• [Given data]:
□ □ □ □ □

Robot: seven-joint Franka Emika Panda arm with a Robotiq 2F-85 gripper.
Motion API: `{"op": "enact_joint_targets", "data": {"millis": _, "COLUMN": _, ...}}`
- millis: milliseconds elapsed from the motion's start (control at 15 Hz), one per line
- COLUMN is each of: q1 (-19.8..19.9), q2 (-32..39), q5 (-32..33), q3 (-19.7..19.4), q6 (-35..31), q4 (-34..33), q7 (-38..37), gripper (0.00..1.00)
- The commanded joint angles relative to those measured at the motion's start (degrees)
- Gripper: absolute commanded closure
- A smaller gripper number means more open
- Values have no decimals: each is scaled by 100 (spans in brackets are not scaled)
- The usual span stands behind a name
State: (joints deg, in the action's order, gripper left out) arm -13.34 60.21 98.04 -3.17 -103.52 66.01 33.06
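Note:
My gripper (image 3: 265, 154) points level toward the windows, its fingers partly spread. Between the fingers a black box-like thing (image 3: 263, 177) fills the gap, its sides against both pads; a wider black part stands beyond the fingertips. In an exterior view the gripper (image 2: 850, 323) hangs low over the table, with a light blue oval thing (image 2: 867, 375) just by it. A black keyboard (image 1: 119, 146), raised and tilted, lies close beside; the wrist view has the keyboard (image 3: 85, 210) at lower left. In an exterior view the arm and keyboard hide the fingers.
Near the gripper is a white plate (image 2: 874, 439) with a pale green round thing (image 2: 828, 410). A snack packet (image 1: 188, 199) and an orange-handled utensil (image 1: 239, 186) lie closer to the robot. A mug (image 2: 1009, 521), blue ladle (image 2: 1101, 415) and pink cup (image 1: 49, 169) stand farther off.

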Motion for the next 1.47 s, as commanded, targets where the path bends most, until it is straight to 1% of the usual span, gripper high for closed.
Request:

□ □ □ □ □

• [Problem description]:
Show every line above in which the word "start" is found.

• [Solution]:
- millis: milliseconds elapsed from the motion's start (control at 15 Hz), one per line
- The commanded joint angles relative to those measured at the motion's start (degrees)

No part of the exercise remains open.